Кран шасси на выпуск. Шипит воздух. Красные лампы погасли. "Хорошо!"

Самолет, почувствовав под крыльями дополнительное сопротивление, качнулся вниз… Сохатый дал мотору полные обороты… Ждет… На приборной доске вспыхивают две зеленые лампы.

"Порядок!"

Мотор ревет, "Ил" снижается… Вот она, полоса. Колеса цепляются за землю. Дома!

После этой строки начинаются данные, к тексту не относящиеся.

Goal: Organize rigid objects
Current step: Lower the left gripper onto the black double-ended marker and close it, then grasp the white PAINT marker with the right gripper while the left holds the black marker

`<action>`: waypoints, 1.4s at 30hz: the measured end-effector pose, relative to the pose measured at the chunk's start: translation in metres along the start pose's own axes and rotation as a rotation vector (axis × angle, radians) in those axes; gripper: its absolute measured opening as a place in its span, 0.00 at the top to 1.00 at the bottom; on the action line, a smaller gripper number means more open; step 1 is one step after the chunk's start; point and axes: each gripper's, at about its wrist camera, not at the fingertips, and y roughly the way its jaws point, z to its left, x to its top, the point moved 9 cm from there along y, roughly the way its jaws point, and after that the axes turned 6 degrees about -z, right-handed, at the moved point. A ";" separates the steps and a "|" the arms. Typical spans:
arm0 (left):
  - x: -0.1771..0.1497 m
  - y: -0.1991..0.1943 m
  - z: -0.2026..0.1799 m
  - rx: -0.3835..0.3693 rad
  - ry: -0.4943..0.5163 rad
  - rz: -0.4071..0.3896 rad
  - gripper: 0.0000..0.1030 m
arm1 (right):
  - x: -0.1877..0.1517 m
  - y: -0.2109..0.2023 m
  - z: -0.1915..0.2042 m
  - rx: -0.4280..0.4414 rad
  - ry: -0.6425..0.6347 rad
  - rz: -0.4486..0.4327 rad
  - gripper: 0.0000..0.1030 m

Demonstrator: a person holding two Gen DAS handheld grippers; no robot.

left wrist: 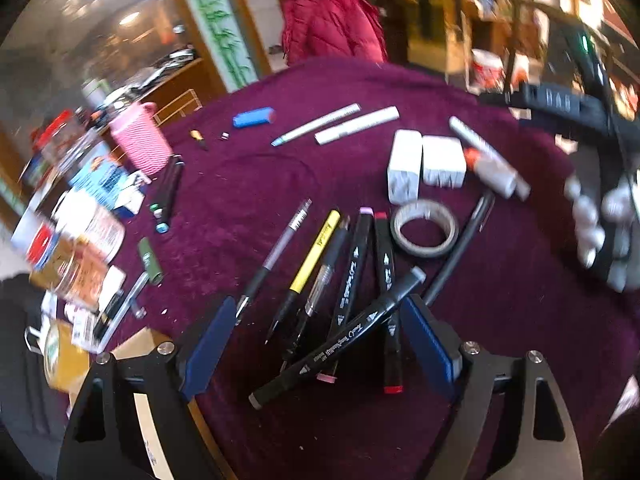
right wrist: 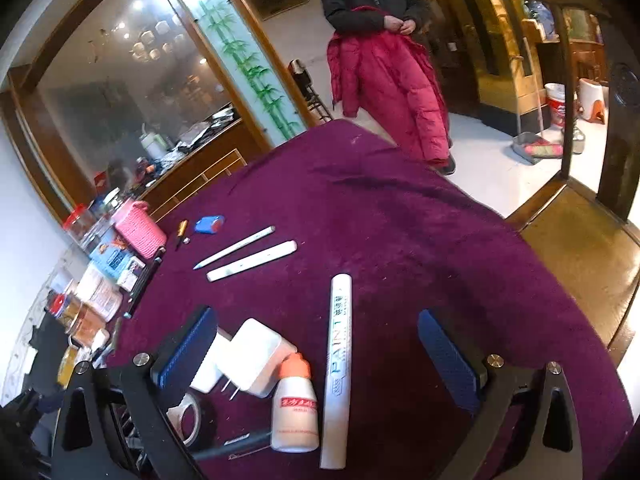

После шума ветра в кабине, рева мотора перед посадкой руление успокаивает. Мотор добродушно ворчит тихим басом, попыхивая дымком выхлопа.

…Иван спрыгнул на землю. И как всегда, первый однополчанин, узнающий о победе или поражении, ― техник самолета ― тут как тут, готовый помочь, порадоваться с тобой вместе или разделить печаль. Если надо ― успокоить.

― С возвращением, командир! Как дела?

― Все хорошо, Володя! Мы сегодня все трое именинники. Досталось и мне, и самолету… Смотри, какую ледяную броню наш боевой "конь" надел! Был бы лошадью, за такую работу дали бы кусочек сахара, цветок к уздечке прикололи, праздничной попоной укрыли… А "Илюхе" помочь надо, устал он, наверное, держать на себе этот ледяной панцирь. После доклада о вылете будем снимать это украшение. Давай грей воду!

― Понял, командир!

Сохатый шел на доклад… Спина, руки и ноги ныли от усталости, а сердце, наполненное до краев благодарностью к Володе и самолету, неторопливо разносило по телу успокоительное тепло.